Oleh Prof Tasrief Surungan, Guru besar Fisika Teoretik FMIPA Universitas Hasanuddin

ADVERTISEMENT

SCROLL TO RESUME CONTENT

KABARIKA.ID, MAKASSAR — Keputusan Penetapan Awal Ramadhan setiap tahun melalui Sidang Ithbat menarik dielaborasi sebab mengandung hikmah yang multi dimensi.

Demikian pula yang terjadi dalam penentuan awal Ramadhan tahun ini, 1446 H.

Ada sebagian umat Islam yang cenderung mengabaikan makna dan hakekat rukyatul Hilal. Mereka luput menyelami lautan hikmah di balik ritual tersebut dan memilih metoda perhitungan (hisab) tanpa verifikasi pengamatan.

Sesungguhnya, rukyatul hilal sebagai perintah Nabi SAW, pastilah mengandung banyak hikmah, baik secara ilmiah maupun dari perspektif keagamaan (spiritual).

Ilmu pengetahuan yang dikaji di seluruh Universitas dan lembaga riset semuanya berbasis pada metoda ilmiah, yang pilarnya berpijak di atas pengamatan, perumusan masalah, pengajuan hipotesis dan verifikasi eksperimental.
Tanpa bukti eksperimental, sebuah teori ilmu pengetahuan tidak dapat dipandang alias tidak lengkap sebagai teori yang benar.

Dimensi atau perspektif lain yg tak kalah penting adalah urgensi kehadiran negara dalam pengambilan keputusan yang menyangkutkan orang banyak (publik), termasuk di dalamnya bahwa Rukyatul Hilal itu adalah Syi’ar Islam. Dasarnya adalah Hadith Nabi SAW yang menekankan bahwa penentuan awal puasa harus berdasarkan rukyatul hilal (Hadith Riwayat oleh Imam Ahmad). Al Quran juga menyebutkan pentingnya mengamati apa-apa yang ada di langit, yang meliputi benda langit dan kejadian-kejadian (events) yang menyertainya (QS 10: 101). Artinya, Rukyatul Hilal itu merupakan suatu bentuk ibadah keagamaan (ritual), dimana agar tidak memberatkan setiap individu, ia dikategorikan sebagai kewajiban komunal (Fardhu Kifayah).
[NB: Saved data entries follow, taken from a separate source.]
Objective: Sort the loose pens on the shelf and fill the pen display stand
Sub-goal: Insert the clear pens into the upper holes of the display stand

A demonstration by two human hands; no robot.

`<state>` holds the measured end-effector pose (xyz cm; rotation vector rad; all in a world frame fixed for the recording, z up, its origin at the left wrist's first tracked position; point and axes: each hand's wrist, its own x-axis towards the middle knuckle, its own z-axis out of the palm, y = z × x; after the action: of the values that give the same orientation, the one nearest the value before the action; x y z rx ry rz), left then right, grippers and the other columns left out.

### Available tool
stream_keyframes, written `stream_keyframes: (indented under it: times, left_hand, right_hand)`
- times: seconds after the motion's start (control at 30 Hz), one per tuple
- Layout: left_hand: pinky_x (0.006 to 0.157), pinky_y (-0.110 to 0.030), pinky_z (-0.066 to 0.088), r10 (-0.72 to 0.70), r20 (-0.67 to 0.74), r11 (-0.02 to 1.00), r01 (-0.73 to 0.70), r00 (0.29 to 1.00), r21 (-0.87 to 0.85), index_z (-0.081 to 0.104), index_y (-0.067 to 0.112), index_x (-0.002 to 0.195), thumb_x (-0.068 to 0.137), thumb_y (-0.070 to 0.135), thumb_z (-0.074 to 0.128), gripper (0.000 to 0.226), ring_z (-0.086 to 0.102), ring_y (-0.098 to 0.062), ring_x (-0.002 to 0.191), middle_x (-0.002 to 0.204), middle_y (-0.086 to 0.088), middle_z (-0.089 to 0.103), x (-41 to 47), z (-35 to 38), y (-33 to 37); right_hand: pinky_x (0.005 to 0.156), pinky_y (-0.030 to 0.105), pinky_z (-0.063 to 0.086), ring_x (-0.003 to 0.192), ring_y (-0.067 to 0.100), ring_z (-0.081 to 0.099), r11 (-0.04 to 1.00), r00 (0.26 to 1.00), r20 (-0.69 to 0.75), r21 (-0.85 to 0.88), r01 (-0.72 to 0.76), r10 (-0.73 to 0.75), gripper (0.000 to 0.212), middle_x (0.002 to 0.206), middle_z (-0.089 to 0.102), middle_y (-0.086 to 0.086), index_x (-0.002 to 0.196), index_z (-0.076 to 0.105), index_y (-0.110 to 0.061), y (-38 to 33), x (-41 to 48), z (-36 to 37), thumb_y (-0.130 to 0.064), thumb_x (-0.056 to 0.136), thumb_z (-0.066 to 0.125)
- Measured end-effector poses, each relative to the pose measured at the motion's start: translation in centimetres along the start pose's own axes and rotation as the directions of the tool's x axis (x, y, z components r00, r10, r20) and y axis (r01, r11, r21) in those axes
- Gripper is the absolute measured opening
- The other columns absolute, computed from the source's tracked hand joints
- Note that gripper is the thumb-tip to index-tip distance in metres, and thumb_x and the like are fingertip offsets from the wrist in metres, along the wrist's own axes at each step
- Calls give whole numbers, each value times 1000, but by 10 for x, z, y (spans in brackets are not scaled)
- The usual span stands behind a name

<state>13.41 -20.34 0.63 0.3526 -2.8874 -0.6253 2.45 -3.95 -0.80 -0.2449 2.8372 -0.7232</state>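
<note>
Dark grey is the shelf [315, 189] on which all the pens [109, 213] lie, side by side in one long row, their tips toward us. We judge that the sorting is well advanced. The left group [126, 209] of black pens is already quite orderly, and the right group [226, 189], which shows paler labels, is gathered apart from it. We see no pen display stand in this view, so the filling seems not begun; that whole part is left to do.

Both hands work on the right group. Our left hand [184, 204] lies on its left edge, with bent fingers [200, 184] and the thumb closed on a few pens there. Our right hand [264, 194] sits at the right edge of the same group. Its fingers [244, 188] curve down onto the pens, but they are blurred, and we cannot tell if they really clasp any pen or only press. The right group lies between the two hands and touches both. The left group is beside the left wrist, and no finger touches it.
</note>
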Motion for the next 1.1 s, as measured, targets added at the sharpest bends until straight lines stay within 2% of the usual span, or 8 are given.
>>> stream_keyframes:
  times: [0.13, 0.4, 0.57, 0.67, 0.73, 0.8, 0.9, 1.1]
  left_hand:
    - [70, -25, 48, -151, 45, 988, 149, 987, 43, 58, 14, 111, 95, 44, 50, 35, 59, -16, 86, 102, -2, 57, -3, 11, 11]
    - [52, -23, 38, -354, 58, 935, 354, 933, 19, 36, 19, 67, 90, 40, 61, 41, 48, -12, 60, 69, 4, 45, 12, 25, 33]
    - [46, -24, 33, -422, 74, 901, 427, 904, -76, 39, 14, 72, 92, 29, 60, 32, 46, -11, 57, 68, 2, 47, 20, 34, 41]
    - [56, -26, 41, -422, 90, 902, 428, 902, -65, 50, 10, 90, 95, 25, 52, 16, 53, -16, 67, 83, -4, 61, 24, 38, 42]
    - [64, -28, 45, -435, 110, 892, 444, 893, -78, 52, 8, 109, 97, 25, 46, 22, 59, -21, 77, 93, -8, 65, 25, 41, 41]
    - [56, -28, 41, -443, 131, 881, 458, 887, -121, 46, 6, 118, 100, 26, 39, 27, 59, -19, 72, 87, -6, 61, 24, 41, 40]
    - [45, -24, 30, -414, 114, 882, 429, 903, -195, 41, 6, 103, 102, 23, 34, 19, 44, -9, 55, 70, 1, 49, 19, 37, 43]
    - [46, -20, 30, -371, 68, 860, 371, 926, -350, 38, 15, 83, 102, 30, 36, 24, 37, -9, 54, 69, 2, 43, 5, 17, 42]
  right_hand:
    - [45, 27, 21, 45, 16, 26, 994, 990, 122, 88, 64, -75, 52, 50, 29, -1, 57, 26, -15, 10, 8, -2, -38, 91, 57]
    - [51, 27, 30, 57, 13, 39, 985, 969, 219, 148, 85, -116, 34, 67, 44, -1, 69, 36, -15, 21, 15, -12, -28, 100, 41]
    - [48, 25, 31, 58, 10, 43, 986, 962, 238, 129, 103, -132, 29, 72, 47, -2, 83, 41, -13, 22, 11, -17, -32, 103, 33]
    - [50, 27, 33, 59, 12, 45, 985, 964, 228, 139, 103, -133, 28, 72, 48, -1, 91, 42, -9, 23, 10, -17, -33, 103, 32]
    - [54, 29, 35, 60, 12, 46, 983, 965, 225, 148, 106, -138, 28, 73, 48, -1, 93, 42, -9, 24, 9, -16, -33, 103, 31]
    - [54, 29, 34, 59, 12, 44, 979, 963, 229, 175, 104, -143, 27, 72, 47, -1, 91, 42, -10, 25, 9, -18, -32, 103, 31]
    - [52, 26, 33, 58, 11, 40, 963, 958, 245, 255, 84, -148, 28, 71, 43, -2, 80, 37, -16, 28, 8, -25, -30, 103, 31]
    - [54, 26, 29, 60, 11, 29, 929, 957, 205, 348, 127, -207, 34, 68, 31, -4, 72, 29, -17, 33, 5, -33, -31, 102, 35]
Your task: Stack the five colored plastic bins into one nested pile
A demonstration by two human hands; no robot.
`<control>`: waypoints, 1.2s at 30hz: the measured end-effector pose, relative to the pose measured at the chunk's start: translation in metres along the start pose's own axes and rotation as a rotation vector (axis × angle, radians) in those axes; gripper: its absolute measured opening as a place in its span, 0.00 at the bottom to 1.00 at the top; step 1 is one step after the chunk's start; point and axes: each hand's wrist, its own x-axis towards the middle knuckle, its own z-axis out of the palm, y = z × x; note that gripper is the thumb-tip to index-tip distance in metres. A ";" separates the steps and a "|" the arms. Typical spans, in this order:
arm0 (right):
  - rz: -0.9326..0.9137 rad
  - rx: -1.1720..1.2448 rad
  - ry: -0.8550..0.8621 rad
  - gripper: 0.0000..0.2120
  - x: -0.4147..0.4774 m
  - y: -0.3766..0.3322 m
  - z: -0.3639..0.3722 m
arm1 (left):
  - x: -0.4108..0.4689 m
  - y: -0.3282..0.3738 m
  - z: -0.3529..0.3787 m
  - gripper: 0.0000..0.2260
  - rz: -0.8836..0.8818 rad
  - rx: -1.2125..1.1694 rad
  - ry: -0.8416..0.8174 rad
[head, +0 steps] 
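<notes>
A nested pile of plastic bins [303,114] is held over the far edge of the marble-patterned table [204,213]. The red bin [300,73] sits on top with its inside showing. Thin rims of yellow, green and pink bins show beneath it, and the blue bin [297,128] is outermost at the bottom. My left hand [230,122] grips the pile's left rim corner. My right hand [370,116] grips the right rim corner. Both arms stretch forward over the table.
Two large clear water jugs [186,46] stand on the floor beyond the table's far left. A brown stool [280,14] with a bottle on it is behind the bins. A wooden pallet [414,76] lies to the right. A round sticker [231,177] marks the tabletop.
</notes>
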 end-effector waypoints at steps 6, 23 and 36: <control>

Pada sisi lain, kalau penentuan awal puasa bisa diganti secara total dengan metoda perhitungan tanpa observasi, maka itu akan bersifat deterministik murni, serupa dengan sistem Kalender Masehi.
Kenyataannya, Kalender Masehi yang kita kenal hingga kini telah mengalami beberapa kali modifikasi, salah satunya adalah modifikasi dari Kalender Julian ke Kalender Gregorian pada tahun 1582 M. Perubahan Kalender Masehi dari Julian ke Gregorian menunjukkan bahwa sistem Kalender yang bersifat deterministik perlu dikalibrasi untuk jangka waktu tertentu.
Rukyatul Hilal dari perspektif ini adalah langkah kalibrasi setiap tahun, untuk memastikan bahwa selama Ramadhan, hilal-hilalnya (ahillah) visibel di angkasa, mulai pada malam pertama (hilal paling tipis), hilal malam kedua, dst., hingga hilal di ufuk timur menjelang matahari terbit, di penghujung Ramadhan. Al Quran menyebut kosa kata hilal hanya sekali, itupun dalam bentuk jamak (Ahillah) di QS 2: 189.

Apabila penentuan awal Ramadhan menyerupai penentuan tanggal ritual keagamaan agama lain yang berbasis pada Kalender Masehi, atau analog dengan Kalender Masehi yang “fully” deterministik, maka ritual dalam mengawali puasa akan menjadi hambar, tidak semarak dan kehilangan dimensi Syi’arnya. Kenapa? Sebab kita tidak akan lagi menyaksikan sekelompok umat Islam dengan penuh semangat dan bergembira membawa teropong ke posisi-posisi pengamatan hilal. Umat Islam dan generasi mudanya pada gilirannya berpeluang mengabaikan pengamatan benda-benda langit.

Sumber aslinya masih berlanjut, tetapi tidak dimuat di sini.